A época tinha terminado em glória, uma Taça da Liga, uns quartos-de-final na Europa, um Campeonato Nacional, um futebol lindo, apaixonante, golos atrás de golos, o universo adepto todo em comunhão com um mesmo objectivo, uma mesma voz, um mesmo - no fim - grito de vitória. Tinha corrido tudo bem e não havia problemas.
Mas... não haveria? Havia, claro! Como é óbvio, o Benfica precisava de um outro ponta-de-lança e, claro como água cristalina numa qualquer baía da América Central, de um novo Guarda-Redes!
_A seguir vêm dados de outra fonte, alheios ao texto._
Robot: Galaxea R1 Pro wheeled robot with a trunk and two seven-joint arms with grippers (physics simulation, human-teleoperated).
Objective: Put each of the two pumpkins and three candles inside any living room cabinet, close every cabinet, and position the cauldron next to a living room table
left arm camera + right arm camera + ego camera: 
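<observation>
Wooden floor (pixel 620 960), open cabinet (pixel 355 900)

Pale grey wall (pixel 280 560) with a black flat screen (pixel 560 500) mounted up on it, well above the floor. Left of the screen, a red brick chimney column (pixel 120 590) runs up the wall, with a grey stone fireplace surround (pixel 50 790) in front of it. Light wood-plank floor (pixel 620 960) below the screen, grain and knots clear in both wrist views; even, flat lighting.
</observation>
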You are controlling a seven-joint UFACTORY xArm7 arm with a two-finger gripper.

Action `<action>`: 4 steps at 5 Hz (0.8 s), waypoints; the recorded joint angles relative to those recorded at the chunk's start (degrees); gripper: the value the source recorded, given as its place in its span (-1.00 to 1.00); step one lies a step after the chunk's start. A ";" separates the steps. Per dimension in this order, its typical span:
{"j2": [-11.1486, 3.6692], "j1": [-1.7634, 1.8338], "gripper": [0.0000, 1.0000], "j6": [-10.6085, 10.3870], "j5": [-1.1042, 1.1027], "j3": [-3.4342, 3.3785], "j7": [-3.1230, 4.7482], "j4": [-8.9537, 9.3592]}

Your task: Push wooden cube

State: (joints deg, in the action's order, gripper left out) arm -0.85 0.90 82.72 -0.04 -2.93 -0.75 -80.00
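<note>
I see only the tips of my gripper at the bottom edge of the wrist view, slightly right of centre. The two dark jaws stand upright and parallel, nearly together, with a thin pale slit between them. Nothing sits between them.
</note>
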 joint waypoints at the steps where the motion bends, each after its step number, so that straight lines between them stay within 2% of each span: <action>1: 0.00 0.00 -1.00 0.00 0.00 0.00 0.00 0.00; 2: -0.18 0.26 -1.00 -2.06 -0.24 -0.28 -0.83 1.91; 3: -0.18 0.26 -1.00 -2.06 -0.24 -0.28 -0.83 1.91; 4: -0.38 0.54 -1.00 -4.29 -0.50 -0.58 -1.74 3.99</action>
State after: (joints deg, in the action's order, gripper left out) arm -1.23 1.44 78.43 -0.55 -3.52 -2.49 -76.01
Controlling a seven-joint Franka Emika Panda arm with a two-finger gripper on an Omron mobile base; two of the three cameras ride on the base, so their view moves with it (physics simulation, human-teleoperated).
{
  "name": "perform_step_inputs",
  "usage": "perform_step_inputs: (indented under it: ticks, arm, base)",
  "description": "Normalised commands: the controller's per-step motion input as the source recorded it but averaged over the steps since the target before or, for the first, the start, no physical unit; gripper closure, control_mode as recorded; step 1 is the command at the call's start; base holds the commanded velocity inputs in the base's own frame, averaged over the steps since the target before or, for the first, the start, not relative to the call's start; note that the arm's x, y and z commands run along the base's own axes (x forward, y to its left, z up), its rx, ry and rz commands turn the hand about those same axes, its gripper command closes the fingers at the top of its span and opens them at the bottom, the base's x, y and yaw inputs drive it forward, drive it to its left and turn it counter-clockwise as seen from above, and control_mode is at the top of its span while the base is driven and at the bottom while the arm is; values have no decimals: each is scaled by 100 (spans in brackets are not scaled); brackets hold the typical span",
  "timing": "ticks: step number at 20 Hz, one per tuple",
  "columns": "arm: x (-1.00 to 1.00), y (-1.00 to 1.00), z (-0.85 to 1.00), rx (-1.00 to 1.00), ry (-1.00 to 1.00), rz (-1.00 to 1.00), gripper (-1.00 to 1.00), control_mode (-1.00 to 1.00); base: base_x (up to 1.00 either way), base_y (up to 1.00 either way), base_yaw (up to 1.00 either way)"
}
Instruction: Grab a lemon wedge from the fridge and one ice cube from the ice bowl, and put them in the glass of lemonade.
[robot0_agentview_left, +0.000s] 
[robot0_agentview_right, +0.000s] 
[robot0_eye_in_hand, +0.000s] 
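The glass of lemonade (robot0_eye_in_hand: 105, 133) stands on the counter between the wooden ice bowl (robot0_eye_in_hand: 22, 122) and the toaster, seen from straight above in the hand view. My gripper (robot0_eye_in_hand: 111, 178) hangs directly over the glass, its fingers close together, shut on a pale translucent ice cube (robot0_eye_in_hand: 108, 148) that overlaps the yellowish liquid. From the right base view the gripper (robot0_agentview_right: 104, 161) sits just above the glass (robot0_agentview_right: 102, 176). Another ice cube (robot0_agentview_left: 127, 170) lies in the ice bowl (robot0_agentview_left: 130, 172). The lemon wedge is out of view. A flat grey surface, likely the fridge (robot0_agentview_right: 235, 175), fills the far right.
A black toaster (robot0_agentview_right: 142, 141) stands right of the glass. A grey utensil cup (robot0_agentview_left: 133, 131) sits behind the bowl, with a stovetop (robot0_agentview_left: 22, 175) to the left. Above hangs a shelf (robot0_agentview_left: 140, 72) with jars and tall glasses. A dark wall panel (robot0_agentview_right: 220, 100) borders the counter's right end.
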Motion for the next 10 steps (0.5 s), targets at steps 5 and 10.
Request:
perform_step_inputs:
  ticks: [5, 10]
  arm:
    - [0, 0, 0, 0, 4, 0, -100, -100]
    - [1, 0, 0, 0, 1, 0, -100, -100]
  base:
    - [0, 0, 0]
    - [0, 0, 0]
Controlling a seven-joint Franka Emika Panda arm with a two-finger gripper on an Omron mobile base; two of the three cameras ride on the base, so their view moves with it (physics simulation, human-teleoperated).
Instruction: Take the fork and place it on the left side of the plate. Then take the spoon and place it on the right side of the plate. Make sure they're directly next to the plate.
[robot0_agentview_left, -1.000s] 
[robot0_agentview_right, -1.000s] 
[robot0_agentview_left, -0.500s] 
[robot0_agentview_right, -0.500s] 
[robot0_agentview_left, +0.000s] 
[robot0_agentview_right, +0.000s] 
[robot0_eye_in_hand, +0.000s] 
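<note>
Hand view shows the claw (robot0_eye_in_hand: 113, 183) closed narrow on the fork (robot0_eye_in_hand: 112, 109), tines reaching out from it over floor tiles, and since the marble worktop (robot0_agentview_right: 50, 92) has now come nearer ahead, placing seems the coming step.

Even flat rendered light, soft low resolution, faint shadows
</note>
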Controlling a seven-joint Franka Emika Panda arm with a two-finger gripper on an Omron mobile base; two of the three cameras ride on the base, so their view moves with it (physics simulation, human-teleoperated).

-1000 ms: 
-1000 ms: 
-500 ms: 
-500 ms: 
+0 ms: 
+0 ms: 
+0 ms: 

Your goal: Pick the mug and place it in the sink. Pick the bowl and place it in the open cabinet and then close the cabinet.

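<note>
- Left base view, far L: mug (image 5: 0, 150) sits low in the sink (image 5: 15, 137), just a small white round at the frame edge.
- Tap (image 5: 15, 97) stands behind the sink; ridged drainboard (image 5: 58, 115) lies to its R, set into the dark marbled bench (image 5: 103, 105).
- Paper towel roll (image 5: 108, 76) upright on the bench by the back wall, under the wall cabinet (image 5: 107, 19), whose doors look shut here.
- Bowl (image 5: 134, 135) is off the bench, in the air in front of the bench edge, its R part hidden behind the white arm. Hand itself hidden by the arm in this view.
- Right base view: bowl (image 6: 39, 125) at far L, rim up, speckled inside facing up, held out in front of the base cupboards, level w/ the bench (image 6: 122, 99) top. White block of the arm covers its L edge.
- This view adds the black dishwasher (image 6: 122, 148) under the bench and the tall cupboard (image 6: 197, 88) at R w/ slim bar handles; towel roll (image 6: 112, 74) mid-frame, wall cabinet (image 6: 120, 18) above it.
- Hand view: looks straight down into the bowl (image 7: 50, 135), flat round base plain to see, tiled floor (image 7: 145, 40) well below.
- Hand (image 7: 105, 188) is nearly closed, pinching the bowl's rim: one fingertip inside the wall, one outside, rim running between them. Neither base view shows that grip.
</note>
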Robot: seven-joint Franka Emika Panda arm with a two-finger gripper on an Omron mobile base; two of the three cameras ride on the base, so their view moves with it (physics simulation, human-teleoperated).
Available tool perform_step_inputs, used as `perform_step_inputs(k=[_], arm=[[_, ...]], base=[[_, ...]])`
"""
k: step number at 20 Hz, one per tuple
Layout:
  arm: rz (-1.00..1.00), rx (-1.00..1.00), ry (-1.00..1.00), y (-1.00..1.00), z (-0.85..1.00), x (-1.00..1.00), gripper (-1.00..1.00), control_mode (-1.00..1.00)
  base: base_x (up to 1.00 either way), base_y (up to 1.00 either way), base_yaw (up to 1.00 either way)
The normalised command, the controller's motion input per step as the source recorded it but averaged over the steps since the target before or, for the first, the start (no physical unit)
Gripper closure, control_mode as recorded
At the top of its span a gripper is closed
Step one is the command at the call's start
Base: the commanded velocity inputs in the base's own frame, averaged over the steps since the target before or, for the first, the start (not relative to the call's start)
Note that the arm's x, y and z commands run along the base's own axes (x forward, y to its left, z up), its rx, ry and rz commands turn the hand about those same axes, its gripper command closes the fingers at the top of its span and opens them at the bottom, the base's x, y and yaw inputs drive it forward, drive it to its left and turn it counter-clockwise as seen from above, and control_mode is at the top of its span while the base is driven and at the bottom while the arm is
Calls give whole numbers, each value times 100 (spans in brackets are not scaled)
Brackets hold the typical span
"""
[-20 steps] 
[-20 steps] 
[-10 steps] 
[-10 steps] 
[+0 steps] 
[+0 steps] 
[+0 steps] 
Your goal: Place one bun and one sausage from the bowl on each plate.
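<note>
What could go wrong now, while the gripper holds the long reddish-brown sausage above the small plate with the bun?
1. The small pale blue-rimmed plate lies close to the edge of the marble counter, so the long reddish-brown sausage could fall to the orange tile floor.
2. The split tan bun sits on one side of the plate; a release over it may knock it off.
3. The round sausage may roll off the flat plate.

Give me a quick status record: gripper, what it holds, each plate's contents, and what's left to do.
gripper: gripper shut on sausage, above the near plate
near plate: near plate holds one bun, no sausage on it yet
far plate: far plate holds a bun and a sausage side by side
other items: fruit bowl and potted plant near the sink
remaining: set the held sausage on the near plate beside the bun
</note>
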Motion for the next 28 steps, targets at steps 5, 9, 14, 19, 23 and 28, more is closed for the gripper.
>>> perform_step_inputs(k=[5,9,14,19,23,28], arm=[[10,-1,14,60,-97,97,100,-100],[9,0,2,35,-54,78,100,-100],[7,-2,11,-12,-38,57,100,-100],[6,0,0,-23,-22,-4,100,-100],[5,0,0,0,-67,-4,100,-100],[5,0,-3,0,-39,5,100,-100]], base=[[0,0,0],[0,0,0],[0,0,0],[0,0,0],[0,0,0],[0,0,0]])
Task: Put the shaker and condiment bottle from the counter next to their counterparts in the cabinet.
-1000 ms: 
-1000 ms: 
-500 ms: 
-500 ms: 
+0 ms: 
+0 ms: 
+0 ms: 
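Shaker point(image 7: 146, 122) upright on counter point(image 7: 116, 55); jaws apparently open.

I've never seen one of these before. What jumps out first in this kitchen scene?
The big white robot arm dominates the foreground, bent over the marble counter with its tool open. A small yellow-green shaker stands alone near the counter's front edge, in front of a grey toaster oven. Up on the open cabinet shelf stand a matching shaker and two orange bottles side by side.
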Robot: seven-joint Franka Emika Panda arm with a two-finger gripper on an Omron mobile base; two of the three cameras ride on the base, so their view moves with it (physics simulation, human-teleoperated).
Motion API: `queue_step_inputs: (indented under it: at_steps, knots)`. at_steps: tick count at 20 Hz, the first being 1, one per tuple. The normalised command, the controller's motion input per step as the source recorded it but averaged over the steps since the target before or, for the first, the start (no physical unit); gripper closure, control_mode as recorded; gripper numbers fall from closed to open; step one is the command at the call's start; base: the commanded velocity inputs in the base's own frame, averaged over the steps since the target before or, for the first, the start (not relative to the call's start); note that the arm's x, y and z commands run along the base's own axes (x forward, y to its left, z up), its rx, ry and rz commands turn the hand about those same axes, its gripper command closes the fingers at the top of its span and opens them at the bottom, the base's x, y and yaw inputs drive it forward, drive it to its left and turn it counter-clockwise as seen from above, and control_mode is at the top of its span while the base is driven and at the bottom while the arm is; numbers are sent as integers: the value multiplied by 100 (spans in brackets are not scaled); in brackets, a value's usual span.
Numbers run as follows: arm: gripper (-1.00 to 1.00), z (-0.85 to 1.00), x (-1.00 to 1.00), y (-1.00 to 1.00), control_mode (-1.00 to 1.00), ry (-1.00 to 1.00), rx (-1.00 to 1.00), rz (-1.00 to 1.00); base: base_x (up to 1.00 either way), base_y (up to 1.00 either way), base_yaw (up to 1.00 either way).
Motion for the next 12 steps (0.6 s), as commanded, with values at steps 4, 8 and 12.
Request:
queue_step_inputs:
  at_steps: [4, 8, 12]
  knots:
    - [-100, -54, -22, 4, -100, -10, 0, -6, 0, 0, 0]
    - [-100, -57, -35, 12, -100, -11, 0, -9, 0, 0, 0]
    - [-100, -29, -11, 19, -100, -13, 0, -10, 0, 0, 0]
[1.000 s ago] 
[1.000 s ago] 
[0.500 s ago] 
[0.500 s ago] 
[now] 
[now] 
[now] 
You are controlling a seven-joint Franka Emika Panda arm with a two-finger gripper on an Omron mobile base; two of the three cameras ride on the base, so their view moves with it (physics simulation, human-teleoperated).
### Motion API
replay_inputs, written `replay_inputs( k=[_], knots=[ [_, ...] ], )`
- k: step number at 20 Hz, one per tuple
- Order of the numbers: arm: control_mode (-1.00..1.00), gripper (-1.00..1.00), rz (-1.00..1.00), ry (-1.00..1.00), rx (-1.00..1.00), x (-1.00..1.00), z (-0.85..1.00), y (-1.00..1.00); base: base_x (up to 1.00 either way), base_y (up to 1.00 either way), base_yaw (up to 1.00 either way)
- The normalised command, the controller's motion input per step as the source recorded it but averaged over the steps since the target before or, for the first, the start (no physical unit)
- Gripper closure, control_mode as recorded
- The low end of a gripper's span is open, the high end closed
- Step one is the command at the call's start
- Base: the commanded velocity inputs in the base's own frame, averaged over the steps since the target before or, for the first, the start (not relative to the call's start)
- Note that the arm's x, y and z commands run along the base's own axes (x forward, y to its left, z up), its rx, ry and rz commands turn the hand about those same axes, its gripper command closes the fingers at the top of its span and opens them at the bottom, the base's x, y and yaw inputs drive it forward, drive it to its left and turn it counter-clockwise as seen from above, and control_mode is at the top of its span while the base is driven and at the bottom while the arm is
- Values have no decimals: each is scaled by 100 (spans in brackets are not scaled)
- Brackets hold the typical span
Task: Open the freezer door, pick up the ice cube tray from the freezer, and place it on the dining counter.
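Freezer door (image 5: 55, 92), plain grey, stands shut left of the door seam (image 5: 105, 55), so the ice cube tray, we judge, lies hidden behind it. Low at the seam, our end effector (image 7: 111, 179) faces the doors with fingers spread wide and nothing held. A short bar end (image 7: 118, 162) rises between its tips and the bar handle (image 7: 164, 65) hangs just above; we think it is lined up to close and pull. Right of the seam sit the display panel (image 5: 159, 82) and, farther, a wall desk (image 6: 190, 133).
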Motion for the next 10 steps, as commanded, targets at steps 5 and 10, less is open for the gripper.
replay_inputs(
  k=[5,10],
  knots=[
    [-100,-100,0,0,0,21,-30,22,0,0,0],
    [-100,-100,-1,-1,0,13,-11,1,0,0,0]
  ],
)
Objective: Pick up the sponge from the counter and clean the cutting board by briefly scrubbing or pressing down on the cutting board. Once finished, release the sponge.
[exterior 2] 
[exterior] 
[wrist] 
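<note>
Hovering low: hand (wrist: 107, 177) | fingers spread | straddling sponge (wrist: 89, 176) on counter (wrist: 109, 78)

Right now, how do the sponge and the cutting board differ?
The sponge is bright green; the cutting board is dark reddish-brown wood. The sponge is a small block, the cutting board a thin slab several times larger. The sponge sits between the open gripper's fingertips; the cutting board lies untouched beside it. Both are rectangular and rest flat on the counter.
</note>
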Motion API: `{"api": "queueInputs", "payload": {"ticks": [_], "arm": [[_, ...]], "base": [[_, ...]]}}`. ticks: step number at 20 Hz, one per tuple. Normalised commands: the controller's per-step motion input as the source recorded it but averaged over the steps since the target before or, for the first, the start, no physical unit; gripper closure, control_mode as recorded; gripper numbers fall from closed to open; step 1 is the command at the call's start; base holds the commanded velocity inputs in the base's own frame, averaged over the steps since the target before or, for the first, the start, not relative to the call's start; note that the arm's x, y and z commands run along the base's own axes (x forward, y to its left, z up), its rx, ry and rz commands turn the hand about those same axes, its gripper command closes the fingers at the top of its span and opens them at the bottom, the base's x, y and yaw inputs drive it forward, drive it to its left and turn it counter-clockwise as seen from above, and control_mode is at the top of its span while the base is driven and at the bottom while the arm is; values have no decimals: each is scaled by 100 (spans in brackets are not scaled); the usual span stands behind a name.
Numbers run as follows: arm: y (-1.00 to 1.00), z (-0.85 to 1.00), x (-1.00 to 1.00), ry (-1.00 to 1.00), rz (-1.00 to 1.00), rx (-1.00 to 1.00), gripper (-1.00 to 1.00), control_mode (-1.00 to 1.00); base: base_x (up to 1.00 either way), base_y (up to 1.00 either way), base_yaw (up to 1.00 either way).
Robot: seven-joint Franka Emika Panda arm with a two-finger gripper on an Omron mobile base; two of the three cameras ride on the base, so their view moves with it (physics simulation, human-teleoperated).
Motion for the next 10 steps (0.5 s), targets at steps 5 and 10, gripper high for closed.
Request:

À desculpa esfarrapada de um pobre coitado que defendia, com factos, que o Cardozo teria feito uma época notável, com 38 (!) golos, logo o avisado adepto respondia com aquela análise profunda, fundamentada na subjectiva sapiência das coisas que não se explicam (nem entendem), que, sim, de facto marcou 38 mas por que razão não terá marcado 50, 60 ou mesmo 100 golos? Sem que o pobre adepto factual pudesse responder, o teórico logo veio esclarecer as gentes: "o homem é um cepo, pá, precisamos de alguém que saia da área!". E pronto: estava encontrado um auto-problema para felicidade geral e regozijo dos mais práticos. Afinal, o que é o Benfica sem areia na engrenagem?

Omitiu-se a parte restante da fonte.